Catching Up with Hector Ramirez

Note: In our effort to explore the rich legacy of television history, we often mine all sorts of vintage material. While doing research for this episode, I stumbled on this profile from People magazine by author Tracy Hollister dated March 1985. We reprint an excerpt here without permission:

Hector Ramirez has been called America's most dashing newsman, its boldest reporter, and its sexiest journalist. But that's not all he told me he has been called. Despite what he describes as an "insane" schedule, Hector agreed to meet with me at an L.A. restaurant after begging me not to reveal the details. "There are so few places I can go these days," he confided, "without being mobbed."

When I met him at our table, Hector was committed to going incognito with a relaxed look--khakis, white collared shirt opened several buttons, and a tasteful chest medallion atop a luxurious thatch of visible chest hair. He peered over his giant sunglasses and quickly rose to greet me.

"Hi, Ms. Hollister.  Sorry for all the cloak and dagger, but I don't think we could get much done otherwise."

He paused and looked around the room as diners chatted and drank. Did they realize the nation's rising media star was inches away? Was this jaded SoCal crowd pretending to be unfazed?

"I wouldn't want to be recognized," Hector said as he graciously pulled my chair out for me. Before he sat down, he repeated it, a little louder. "I say, I wouldn't want to be recognized."

We made small talk before the waiter arrived with menus. "I'll have the surf and turf, my good man," he said, and motioned to me. "And the lady will have--"

Our garrulous garcon interrupted. "We don't have surf and turf here, buddy.
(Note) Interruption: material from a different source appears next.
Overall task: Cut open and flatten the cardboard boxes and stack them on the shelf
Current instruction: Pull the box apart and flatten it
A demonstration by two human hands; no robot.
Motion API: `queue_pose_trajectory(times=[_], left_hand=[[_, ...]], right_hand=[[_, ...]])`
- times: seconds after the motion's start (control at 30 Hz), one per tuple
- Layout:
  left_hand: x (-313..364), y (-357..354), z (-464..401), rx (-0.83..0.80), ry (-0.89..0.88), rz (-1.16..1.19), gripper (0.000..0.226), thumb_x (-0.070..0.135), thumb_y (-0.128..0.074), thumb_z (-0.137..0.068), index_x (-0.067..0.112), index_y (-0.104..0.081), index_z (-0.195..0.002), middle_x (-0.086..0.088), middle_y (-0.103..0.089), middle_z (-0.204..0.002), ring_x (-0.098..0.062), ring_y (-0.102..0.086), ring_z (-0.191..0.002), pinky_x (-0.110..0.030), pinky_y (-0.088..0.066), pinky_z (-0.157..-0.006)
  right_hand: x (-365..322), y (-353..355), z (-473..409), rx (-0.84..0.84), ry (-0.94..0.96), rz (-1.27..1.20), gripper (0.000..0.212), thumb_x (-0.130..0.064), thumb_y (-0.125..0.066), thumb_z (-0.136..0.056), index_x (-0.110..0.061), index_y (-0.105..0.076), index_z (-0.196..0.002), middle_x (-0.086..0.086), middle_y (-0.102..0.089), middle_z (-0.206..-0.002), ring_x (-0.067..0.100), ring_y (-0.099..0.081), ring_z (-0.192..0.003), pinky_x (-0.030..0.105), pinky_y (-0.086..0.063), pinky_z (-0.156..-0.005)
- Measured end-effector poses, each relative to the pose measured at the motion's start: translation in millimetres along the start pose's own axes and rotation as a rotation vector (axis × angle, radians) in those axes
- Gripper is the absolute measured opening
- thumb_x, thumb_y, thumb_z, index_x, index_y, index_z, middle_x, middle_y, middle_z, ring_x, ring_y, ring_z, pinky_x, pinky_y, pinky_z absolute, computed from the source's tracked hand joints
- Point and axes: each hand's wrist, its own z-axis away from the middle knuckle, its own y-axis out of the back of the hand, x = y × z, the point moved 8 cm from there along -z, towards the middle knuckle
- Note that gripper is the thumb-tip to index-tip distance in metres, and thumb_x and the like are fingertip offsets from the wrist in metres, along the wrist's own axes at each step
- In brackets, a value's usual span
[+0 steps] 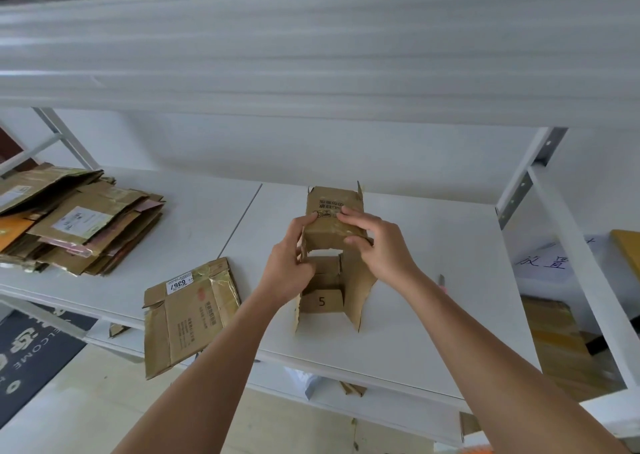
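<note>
I am holding a small cardboard box [332, 245] over the middle of the white shelf [433, 280], its flaps hanging open toward me and a printed 5 showing on an inner flap. My left hand [289, 266] is gripping the box's left edge, thumb up on the printed top panel and fingers curled round the side. My right hand [377, 242] is clamped on the right side of that same panel, fingers spread across the taped top and thumb tucked under its near edge. The box's lower flaps are touching the shelf surface, while the top panel is tilting up away from me.

Just left of the box, near the shelf's front edge, a flattened box [188, 315] with a white label reading 6367 is lying half over the edge. Farther left, a stack of flattened boxes [79, 225] is sitting on the same shelf, well apart from my hands, with an orange sheet showing at its left side. The upper shelf board [311, 55] is hanging across the whole far side above my hands. On the right a white upright post [540, 176] is standing beside the shelf, with paper bearing handwritten characters [542, 261] beyond it. A dark doormat [31, 356] is lying on the floor at the near left
</note>
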Motion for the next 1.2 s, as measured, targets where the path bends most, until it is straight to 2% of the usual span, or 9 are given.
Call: queue_pose_trajectory(times=[0.2, 0.27, 0.37, 0.53, 0.6, 0.8, 0.97, 1.13, 1.2], left_hand=[[-31.5, -15.0, 12.6, -0.07, 0.15, 0.036, 0.066, -0.01, -0.052, -0.091, 0.032, -0.041, -0.141, 0.005, -0.063, -0.101, 0.006, -0.061, -0.08, -0.006, -0.046, -0.065], [-46.4, -19.1, 19.5, -0.092, 0.218, -0.052, 0.043, -0.006, -0.053, -0.093, 0.025, -0.057, -0.122, 0.001, -0.063, -0.105, 0.001, -0.059, -0.081, -0.004, -0.044, -0.061], [-53.4, -3.8, 18.2, -0.019, 0.213, -0.228, 0.033, 0.004, -0.052, -0.096, 0.028, -0.057, -0.074, 0.005, -0.054, -0.073, -0.015, -0.047, -0.068, -0.019, -0.035, -0.054], [-21.8, 27.3, -6.5, 0.107, 0.109, -0.278, 0.032, 0.005, -0.05, -0.096, 0.024, -0.056, -0.071, 0.005, -0.05, -0.063, -0.015, -0.043, -0.06, -0.03, -0.034, -0.057], [-5.1, 31.7, -14.6, 0.111, 0.058, -0.347, 0.029, 0.005, -0.048, -0.096, 0.023, -0.056, -0.074, 0.006, -0.048, -0.062, -0.013, -0.041, -0.058, -0.029, -0.029, -0.053], [15.0, 12.3, -16.1, -0.03, -0.02, -0.496, 0.031, 0.005, -0.046, -0.096, 0.026, -0.049, -0.073, 0.009, -0.046, -0.06, -0.01, -0.04, -0.056, -0.027, -0.026, -0.051], [9.4, 7.8, -14.0, -0.097, -0.008, -0.461, 0.024, 0.007, -0.048, -0.097, 0.02, -0.055, -0.078, 0.005, -0.05, -0.065, -0.016, -0.043, -0.063, -0.029, -0.03, -0.054], [-1.1, 25.9, -18.7, -0.028, 0.01, -0.439, 0.019, 0.005, -0.049, -0.094, 0.015, -0.058, -0.081, 0.004, -0.052, -0.065, -0.016, -0.046, -0.062, -0.029, -0.031, -0.055], [-3.0, 29.8, -22.0, 0.007, 0.018, -0.43, 0.022, 0.003, -0.048, -0.094, 0.016, -0.056, -0.078, 0.003, -0.054, -0.066, -0.019, -0.048, -0.064, -0.03, -0.033, -0.056]], right_hand=[[19.6, 24.3, 6.5, 0.04, -0.066, 0.012, 0.044, 0.005, -0.062, -0.091, -0.014, -0.062, -0.131, -0.001, -0.057, -0.139, 0.002, -0.047, -0.128, -0.005, -0.025, -0.098], [28.1, 32.8, 9.7, 0.067, -0.103, 0.012, 0.044, 0.001, -0.062, -0.092, -0.018, -0.062, -0.132, -0.004, -0.059, -0.135, -0.006, -0.051, -0.116, -0.004, -0.031, -0.093], [37.3, 39.3, 14.1, 0.121, -0.136, 0.007, 0.042, -0.004, -0.063, -0.093, -0.022, -0.062, -0.131, -0.012, -0.061, -0.121, -0.013, -0.058, -0.091, -0.001, -0.04, -0.081], [43.7, 33.5, 18.0, 0.157, -0.139, 0.161, 0.045, -0.01, -0.064, -0.093, -0.011, -0.053, -0.137, -0.001, -0.064, -0.123, 0.013, -0.06, -0.112, 0.02, -0.047, -0.093], [46.9, 25.8, 17.6, 0.103, -0.204, 0.252, 0.052, -0.021, -0.068, -0.09, -0.013, -0.047, -0.137, 0.003, -0.064, -0.121, 0.023, -0.061, -0.11, 0.038, -0.053, -0.087], [49.4, 10.5, 20.0, 0.008, -0.423, 0.682, 0.089, -0.07, -0.069, -0.072, -0.015, -0.034, -0.131, 0.002, -0.06, -0.106, 0.027, -0.065, -0.095, 0.032, -0.04, -0.067], [61.0, 5.4, 28.7, 0.024, -0.471, 0.595, 0.067, -0.044, -0.07, -0.078, -0.011, -0.036, -0.126, 0.004, -0.06, -0.098, 0.025, -0.064, -0.086, 0.031, -0.047, -0.067], [47.5, -3.0, 28.3, -0.195, -0.266, 0.293, 0.079, -0.024, -0.047, -0.099, -0.038, 0.006, -0.155, -0.022, -0.032, -0.073, 0.001, -0.049, -0.051, 0.015, -0.036, -0.05], [42.5, 6.8, 27.0, -0.165, -0.27, 0.175, 0.06, -0.022, -0.034, -0.105, -0.038, -0.008, -0.156, -0.005, -0.053, -0.075, 0.004, -0.059, -0.059, 0.022, -0.049, -0.056]])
I'd urge you to take a look at the menu." They get more and more brassy every year, kids!

Hector, as cool, calm, and collected as he is every Friday on Twenty Questions, lowered his sunglasses and his voice as he addressed the impudent waiter while trying not to embarrass him. "Are you SURE, pal?"

An unfortunate reality of life on the Left Coast is that for every starstruck yokel clamoring for an autograph from a real star, there's a cynic waiting to try to "cut him down to size." In the interest of time, let's just say Hector and I settled for hamburgers and got down to business.

"Tracy--Can I call you Tracy?" (Just between you and me, he could have called me Melvin!)

"I want to give you a real scoop--You know, one reporter to another?" (I try to be professional, but I admit my pulse quickened at the way he leaned over the table!)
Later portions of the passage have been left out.